Google Pagespeed Insights Test Speed

You can do different things to improve your site loading speed, such as reducing image sizes, removing redundant or unused HTML code, or switching over to a new host. 

A service like Hosting Foundry can help you find the best web host in your area based on factors like availability, speed, and server specs.

2 – Crawl your website

A technical SEO audit begins by crawling the website. 

You can use many tools for this step, such as Screaming Frog, Visual SEO Studio, and OnCrawl. 

These tools can help you spot errors like poor-quality images, broken links, wrong keywords, and page title issues. 

They can also identify unlinked pages, duplicate content, and excessive redirects.

If you run a large site with thousands of pages, one metric you have to monitor closely is your site’s crawl budget. 

This has nothing to do with money, though – it is simply the number of pages that Google crawls and indexes on your site within a specific amount of time. 

Google Search Console will allow you to check if your site has enough crawl budget for Google to index all the pages it hosts. 

To maximise your site’s crawl budget, there are a few steps that you can take.

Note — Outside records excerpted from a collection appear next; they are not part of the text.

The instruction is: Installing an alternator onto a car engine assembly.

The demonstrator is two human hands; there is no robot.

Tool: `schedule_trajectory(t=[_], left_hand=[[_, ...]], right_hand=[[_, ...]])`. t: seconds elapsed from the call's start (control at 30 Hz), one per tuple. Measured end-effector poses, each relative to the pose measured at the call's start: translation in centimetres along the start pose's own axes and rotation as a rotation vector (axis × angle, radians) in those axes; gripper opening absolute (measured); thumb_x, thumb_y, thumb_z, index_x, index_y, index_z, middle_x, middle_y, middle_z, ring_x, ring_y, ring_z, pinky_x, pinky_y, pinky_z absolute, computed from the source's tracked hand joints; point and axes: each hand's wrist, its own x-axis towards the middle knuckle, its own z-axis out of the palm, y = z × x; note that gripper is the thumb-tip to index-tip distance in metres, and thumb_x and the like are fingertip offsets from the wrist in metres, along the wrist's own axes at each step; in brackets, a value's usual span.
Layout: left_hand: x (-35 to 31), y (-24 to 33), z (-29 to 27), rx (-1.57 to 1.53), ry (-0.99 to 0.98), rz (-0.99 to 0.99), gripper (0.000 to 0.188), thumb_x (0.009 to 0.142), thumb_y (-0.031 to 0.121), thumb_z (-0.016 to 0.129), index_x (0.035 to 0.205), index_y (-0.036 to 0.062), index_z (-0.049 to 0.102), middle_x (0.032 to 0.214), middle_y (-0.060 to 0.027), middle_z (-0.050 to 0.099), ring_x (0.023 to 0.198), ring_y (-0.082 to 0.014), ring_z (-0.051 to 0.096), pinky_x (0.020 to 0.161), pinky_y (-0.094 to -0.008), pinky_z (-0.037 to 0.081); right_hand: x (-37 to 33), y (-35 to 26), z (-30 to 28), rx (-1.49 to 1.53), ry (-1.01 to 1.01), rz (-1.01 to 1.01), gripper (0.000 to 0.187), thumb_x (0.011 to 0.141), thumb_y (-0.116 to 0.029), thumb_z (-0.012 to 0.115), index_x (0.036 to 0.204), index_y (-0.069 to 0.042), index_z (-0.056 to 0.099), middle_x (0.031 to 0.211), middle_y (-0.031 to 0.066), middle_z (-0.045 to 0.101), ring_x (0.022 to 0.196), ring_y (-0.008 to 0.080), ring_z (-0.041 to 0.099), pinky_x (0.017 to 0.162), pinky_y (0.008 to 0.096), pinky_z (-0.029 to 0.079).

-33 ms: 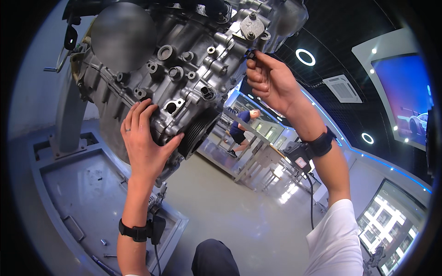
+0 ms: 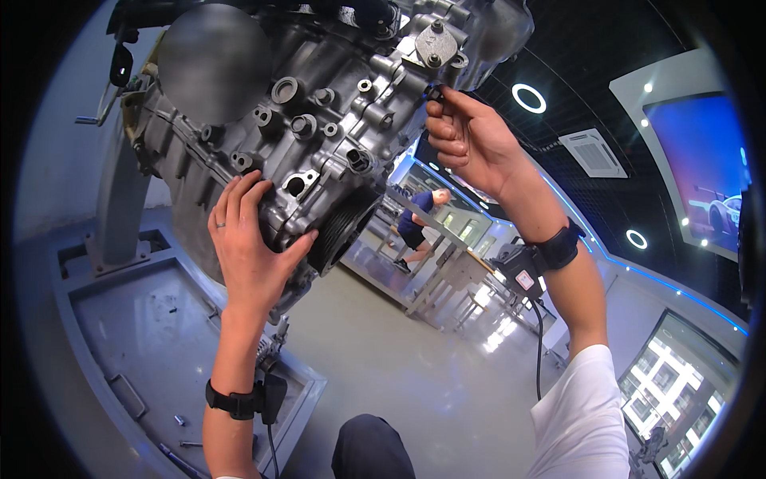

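Both hands are up on the grey engine block (image 2: 263, 120), which hangs tilted on its stand (image 2: 120, 207) above and in front of me. My left hand (image 2: 254, 254) is spread wide and pressed flat against the lower edge of the casting, fingers fanned upward over the metal and the thumb stretched out to the right, just beside the dark ribbed pulley (image 2: 339, 231). It grips nothing; it simply lies open against the block. A ring sits on one finger and a black band (image 2: 231, 399) wraps that wrist, with a cable trailing down from it.

My right hand (image 2: 467, 140) is higher, at the block's upper right corner, below a small bolted bracket (image 2: 435, 44). Its fingers are curled in tight, thumb and forefinger pinched on a small dark part (image 2: 435, 94) at the casting's edge; what kind of part it is I cannot tell, since my fingertips hide most of it. That wrist carries a black band too (image 2: 558, 247).

Beneath the engine lies the stand's grey base tray (image 2: 120, 319). Farther off, a person in a blue top (image 2: 415, 219) bends beside a long table.
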Motion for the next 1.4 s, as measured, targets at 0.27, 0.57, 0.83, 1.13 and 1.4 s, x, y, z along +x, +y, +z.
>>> schedule_trajectory(t=[0.27,0.57,0.83,1.13,1.4], left_hand=[[0.1,0.2,-0.3,0.001,0.0,-0.006,0.069,0.056,0.019,0.084,0.117,0.0025,0.054,0.129,-0.0116,0.053,0.125,-0.0329,0.044,0.106,-0.0424,0.03],[0.1,-0.1,-0.3,0.012,0.001,0.006,0.07,0.056,0.02,0.084,0.117,0.0027,0.055,0.129,-0.0112,0.053,0.125,-0.0328,0.043,0.106,-0.0427,0.029],[0.0,-0.5,-0.2,0.0,-0.001,0.002,0.071,0.055,0.019,0.084,0.118,0.0029,0.054,0.13,-0.0111,0.052,0.126,-0.0325,0.043,0.106,-0.0427,0.03],[0.0,-0.4,-0.1,0.004,0.0,0.01,0.069,0.057,0.026,0.083,0.116,0.0047,0.054,0.127,-0.0097,0.053,0.124,-0.0315,0.043,0.105,-0.0448,0.029],[0.0,-0.2,-0.2,0.017,-0.009,0.01,0.07,0.057,0.027,0.083,0.116,0.0049,0.054,0.127,-0.0097,0.053,0.124,-0.031,0.044,0.104,-0.0442,0.029]], right_hand=[[0.0,0.5,0.9,-0.954,0.288,-0.439,0.036,0.094,-0.03,0.056,0.076,0.001,0.056,0.061,0.0084,0.059,0.051,0.0144,0.057,0.048,0.0278,0.044],[0.0,0.2,1.1,-1.43,0.348,-0.931,0.035,0.09,-0.025,0.057,0.075,0.006,0.053,0.061,0.021,0.054,0.056,0.0385,0.052,0.054,0.0402,0.043],[0.1,0.0,0.7,0.109,-0.099,0.051,0.034,0.096,-0.03,0.049,0.082,0.0,0.056,0.072,0.0072,0.061,0.053,0.0129,0.055,0.045,0.0278,0.041],[0.2,-0.3,1.1,-0.25,0.155,-0.081,0.042,0.1,-0.037,0.041,0.084,-0.001,0.055,0.062,0.0065,0.059,0.049,0.014,0.055,0.048,0.0249,0.045],[0.1,-0.4,0.7,-0.489,0.105,-0.174,0.043,0.1,-0.037,0.041,0.081,-0.001,0.056,0.062,0.0081,0.059,0.047,0.0164,0.055,0.046,0.0306,0.041]])
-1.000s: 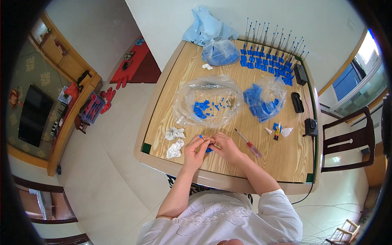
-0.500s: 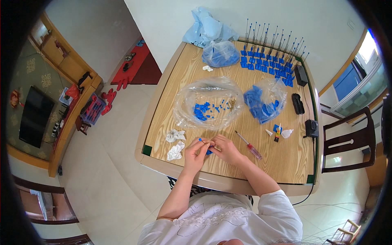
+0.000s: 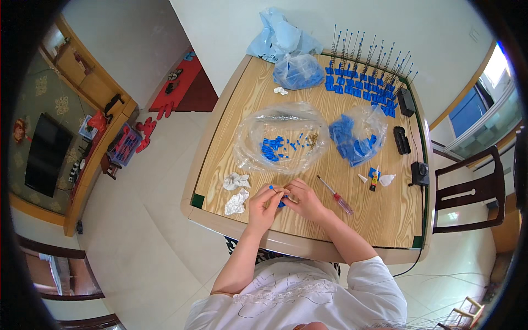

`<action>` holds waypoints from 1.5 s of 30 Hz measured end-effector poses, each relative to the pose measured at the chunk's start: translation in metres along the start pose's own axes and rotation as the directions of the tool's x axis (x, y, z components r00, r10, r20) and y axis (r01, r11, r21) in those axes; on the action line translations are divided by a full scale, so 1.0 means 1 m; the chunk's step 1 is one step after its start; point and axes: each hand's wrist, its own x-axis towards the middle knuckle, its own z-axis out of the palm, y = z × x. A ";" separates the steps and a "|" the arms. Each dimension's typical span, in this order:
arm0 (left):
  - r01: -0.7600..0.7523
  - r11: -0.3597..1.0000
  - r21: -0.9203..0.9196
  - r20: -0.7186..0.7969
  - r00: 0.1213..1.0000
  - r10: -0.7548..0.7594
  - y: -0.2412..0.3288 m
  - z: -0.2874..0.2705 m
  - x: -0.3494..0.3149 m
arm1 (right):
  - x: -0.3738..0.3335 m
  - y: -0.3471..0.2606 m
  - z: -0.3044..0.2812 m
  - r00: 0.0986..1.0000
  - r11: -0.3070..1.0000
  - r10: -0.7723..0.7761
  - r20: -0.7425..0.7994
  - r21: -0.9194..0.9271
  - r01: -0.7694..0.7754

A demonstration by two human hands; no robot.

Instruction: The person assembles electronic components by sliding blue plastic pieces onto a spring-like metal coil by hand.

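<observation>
Close together at the table's near edge, both hands work on one small piece. My left hand (image 3: 263, 207) is closed, its fingers pinched round a thin stem with a blue tip (image 3: 271, 188) that sticks out above them. My right hand (image 3: 303, 199) meets it from the right, fingers curled in on a small blue plastic part (image 3: 282, 203). The fingers hide most of this part and how it joins the stem. Right of the hands lies a screwdriver (image 3: 342, 203) with a clear red handle. Crumpled white tissues (image 3: 236, 202) lie to the left.
An open clear bag (image 3: 245, 151) holds small blue pieces and brass-coloured bits. Bags of blue parts (image 3: 352, 143) stand right and behind. Rows of blue bases with upright springs (image 3: 357, 71) fill the far right corner. A glue tube (image 3: 374, 179) and black boxes (image 3: 419, 173) lie at right.
Both hands keep nearly the same place and grip. The whole view has shifted very slightly.
</observation>
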 end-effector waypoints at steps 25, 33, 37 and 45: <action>-0.054 0.998 0.008 -0.004 0.999 0.055 -0.003 0.000 0.002 | -0.001 0.002 0.000 0.999 0.998 -0.021 -0.034 -0.062 0.019; -0.017 0.999 -0.048 -0.022 1.000 0.016 -0.005 0.000 0.001 | -0.003 0.001 0.000 0.997 0.994 -0.071 -0.041 -0.091 0.067; -0.014 1.000 -0.026 -0.003 1.000 0.014 -0.003 0.000 0.000 | -0.004 -0.002 -0.004 0.997 0.995 -0.067 -0.032 -0.074 0.065; 0.037 0.995 -0.097 -0.009 0.999 -0.038 -0.010 -0.002 0.011 | -0.008 0.003 -0.005 0.993 0.990 0.116 -0.008 0.082 -0.115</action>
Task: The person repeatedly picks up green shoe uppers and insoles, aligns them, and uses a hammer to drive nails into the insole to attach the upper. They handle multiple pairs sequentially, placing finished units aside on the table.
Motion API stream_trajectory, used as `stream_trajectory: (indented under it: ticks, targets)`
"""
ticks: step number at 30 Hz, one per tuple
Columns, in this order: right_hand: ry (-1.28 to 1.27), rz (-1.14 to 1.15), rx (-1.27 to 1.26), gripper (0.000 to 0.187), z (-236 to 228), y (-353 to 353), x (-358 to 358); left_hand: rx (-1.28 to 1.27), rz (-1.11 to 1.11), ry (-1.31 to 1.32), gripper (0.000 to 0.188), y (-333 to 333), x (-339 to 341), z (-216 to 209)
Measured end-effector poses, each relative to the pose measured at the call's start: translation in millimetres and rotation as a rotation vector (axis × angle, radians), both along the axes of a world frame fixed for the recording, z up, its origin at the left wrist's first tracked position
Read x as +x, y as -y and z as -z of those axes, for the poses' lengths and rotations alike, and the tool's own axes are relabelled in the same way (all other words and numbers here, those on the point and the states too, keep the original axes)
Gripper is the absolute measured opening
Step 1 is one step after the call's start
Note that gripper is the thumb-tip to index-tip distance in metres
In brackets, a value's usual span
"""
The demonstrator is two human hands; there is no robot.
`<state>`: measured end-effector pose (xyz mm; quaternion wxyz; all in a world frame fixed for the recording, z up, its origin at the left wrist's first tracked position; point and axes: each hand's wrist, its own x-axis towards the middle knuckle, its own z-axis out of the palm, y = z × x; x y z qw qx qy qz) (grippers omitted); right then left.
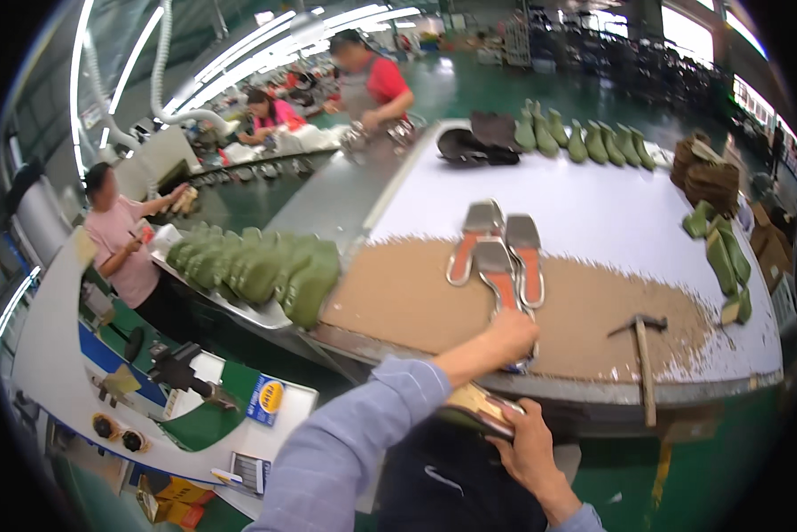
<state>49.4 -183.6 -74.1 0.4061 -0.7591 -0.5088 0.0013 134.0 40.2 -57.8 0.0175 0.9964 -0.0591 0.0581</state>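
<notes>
My left hand (510, 337) reaches onto the brown-stained part of the white worktable (593, 213) and closes on the wire-loop end of the nearest metal-and-orange frame (498, 273). Two more such frames (478, 232) (525, 248) lie just beyond it, side by side. My right hand (530, 442) is below the table's front edge, close to my body, and grips a flat tan sole-like piece (476, 406) with a dark rim. What lies under that piece is hidden by my dark apron.
A hammer (644, 355) lies right of my hands. Green shoe lasts (584, 140) line the far edge, with more lasts (726, 257) at the right and on a tray (256, 266) at the left. Dark uppers (476, 142) and brown stacks (709, 173) sit at the back. A person in pink (119, 244) stands left.
</notes>
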Motion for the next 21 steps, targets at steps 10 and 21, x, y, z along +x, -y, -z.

  • Remove duplicate content: If you have multiple pages with the same title and meta description tags, Google’s crawlers won’t be able to index them correctly:
  • Disable indexing for specific pages: These include pages like your Privacy Policy that probably won’t generate enough traffic to justify indexing.
  • Reduce the number of redirects to your site: More redirects mean less time for Google to crawl through your site. 

Running a crawling solution on your site will allow you to find issues and fix them before Google finds them.

3 – Review your sitemap

A sitemap provides information about the pages and files on your site and how they are related. 

Google uses your sitemap to identify the pages you consider essential, especially if your site is enormous. 

While Google can usually crawl through and index most of your site, a sitemap will make Google’s job a lot easier. 

If your site doesn’t have a sitemap, it’s time to create one. If it already has one, you need to review it. 

Here are some factors you should check when you review your sitemap:

  • Essential URLs: These include your home page, About Us page, contact page, and product pages, as applicable. 
  • Non-indexable URLs: These include non-indexed URLs, paginated URLs, orphan pages, and URLs that are blocked by “robots.txt”, which is a file that web developers use to dictate search engine crawler behaviour. 
  • File location: If your site has multiple versions, including secure and mobile versions, you need to upload sitemaps for each version. Google can’t use the sitemap for https://web.example.com with https://m.example.com.
  • Sitemap updates: Many platforms, such as WordPress, automatically update your sitemap every time you publish a new page or update an existing page. If you’re unsure your site has this function, try publishing a test page and see if your sitemap gets updated after a couple of weeks.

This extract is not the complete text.